The contemporary church (irrespective of denomination) has seen a legitimate need to minister to individuals outside of the usual Sunday Service and Sunday Schools. This comes from a realization that a mass gathering does not often reflect the mentoring requirements for individual Christian growth and accountability. The Bible makes clear that we are to study the scripture and be accountable in community (for example Acts 17:11). But a large group can easily stifle more intimate sharing and questioning.

In our time, this rational for smaller group mentoring and fellowship has often been unconsciously melded with the theories and assumptions of secular and New Age psychology surrounding personal growth, self esteem, group dynamics and the individual entitlement of man. Not that these areas of study do not yield results for society, but they are frequently not based upon biblical principles and make very different assumptions about the status of man in creation. They are, at their root, completely at odds with Biblical values based upon the absolute sovereignty of God.

Secular values are predominantly post-modern. They have a relative value structure, assuming that all truth is relative (either socially or individually), and that every individual is entitled to self-drive actualization.
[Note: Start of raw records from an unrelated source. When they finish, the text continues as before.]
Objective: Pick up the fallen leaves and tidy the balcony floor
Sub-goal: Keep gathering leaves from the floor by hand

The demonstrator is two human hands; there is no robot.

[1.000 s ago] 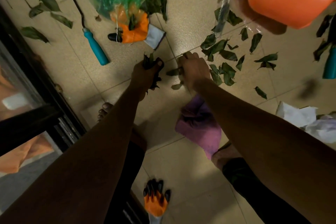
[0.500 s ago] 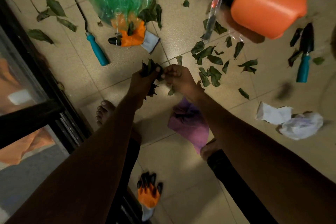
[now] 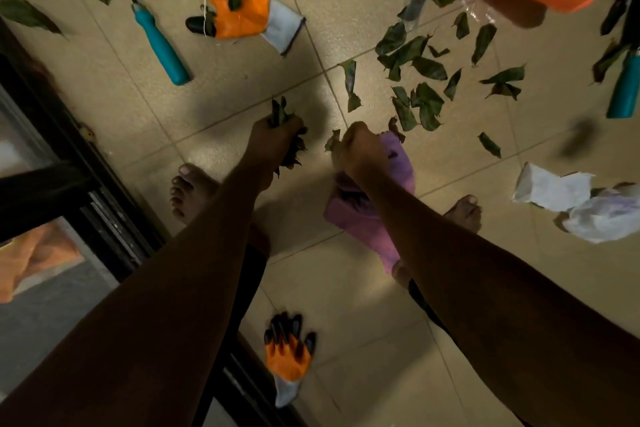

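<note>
Gripping a leaf bunch (image 3: 280, 112), left hand (image 3: 273, 144) is fisted, tips poking out both ends along the forearm; right hand (image 3: 360, 152), curled, pinches one leaf (image 3: 332, 142); loose leaves (image 3: 426, 100) lie on floor (image 3: 242, 80) beyond it.

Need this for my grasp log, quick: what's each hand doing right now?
Left hand: closed, gripping a bunch of leaves.
Right hand: closed, pinching a small leaf.
</note>
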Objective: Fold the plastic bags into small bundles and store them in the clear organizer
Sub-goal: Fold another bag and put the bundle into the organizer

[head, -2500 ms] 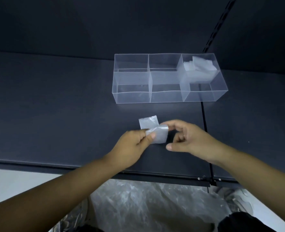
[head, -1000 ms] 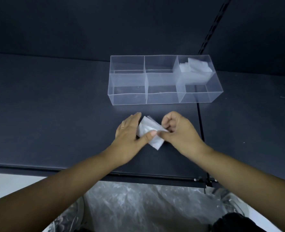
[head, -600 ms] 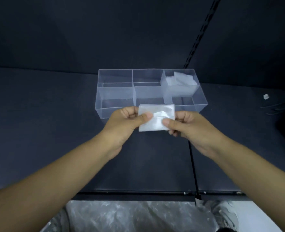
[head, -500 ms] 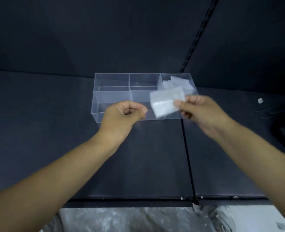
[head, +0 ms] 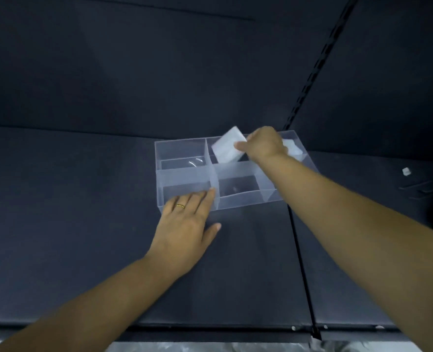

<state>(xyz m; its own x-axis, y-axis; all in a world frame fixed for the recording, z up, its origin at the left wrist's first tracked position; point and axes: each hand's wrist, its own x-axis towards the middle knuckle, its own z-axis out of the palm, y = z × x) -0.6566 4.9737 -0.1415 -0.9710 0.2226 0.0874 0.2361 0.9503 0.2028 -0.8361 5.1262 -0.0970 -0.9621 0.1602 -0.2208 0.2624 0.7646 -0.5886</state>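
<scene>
While pinching the folded bundle (head: 227, 148) in the right hand (head: 263, 146) above the far middle cell of the clear organizer (head: 238, 199), lower flat before letting go; steady its near wall with the flat, straight-fingered left hand (head: 185, 224).

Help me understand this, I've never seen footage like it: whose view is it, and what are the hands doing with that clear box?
There is no machine here. A person wears a wide-angle camera on the head, looking down at their own bare hands. On the dark surface stands a clear organizer split into compartments. The right hand pinches a folded bag over the middle back compartment. The left hand lies flat on the surface, fingers straight, with its fingertips at the organizer's front wall. More white bundles sit in the right back compartment, partly hidden by the right hand. A small white object lies far right, too small to identify.
</scene>
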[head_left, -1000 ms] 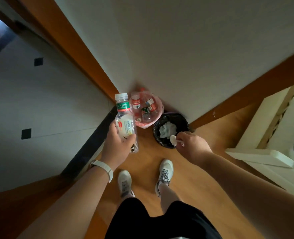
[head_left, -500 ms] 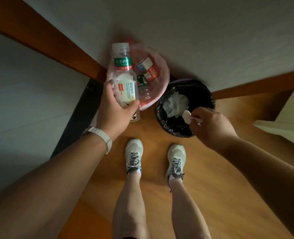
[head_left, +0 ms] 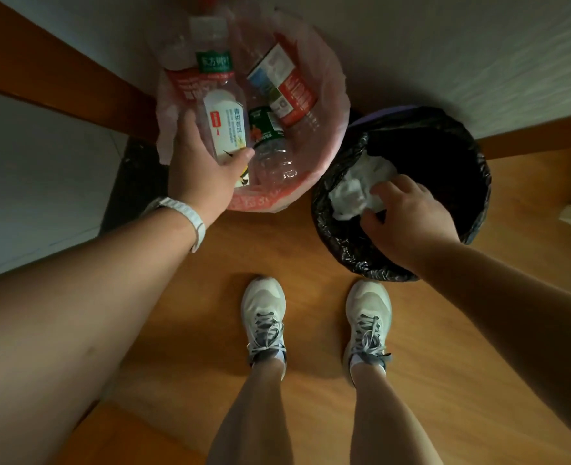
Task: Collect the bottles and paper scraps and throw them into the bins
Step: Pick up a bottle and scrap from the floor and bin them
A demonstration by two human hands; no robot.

Many congregants operate unconsciously from a mindset which selectively uses these values, with each set given almost equal weight or the post-modern more weight.

This is completely at odds with the Biblical truth of a sovereign God, His absolute universal laws, and individual responsibility to precepts beyond individual entitlement of any sort.

Put more practically (and to use the biblical analogy of Isaiah 29:16 very loosely), society see the clay as entitled to a hearing and compliance from the potter, while the biblical truth of creation is precisely the opposite. with the potter having completely independent and sovereign control over the clay, owing it nothing whatsoever (Isaiah 64:8, Jeremiah 18:4).

Why does this matter? It matters because the view point that current small group ministry grows from determines whether it can fill the need that the formal church does not, that of the smaller integrated fellowship described in the early church (see Gathering in the Beloved).

So, we have something of a quandary. Does the present small group structure in most churches address the Biblical proscription modeled in the early church gatherings – one based on wholly biblical precepts?

Let me also close this post by pointing out that this discussion does not discount the many wonderful benefits of fellowship in current groups. The question is whether they address the biblical model and any regulative principle that it implies, since all biblical principles are by definition important.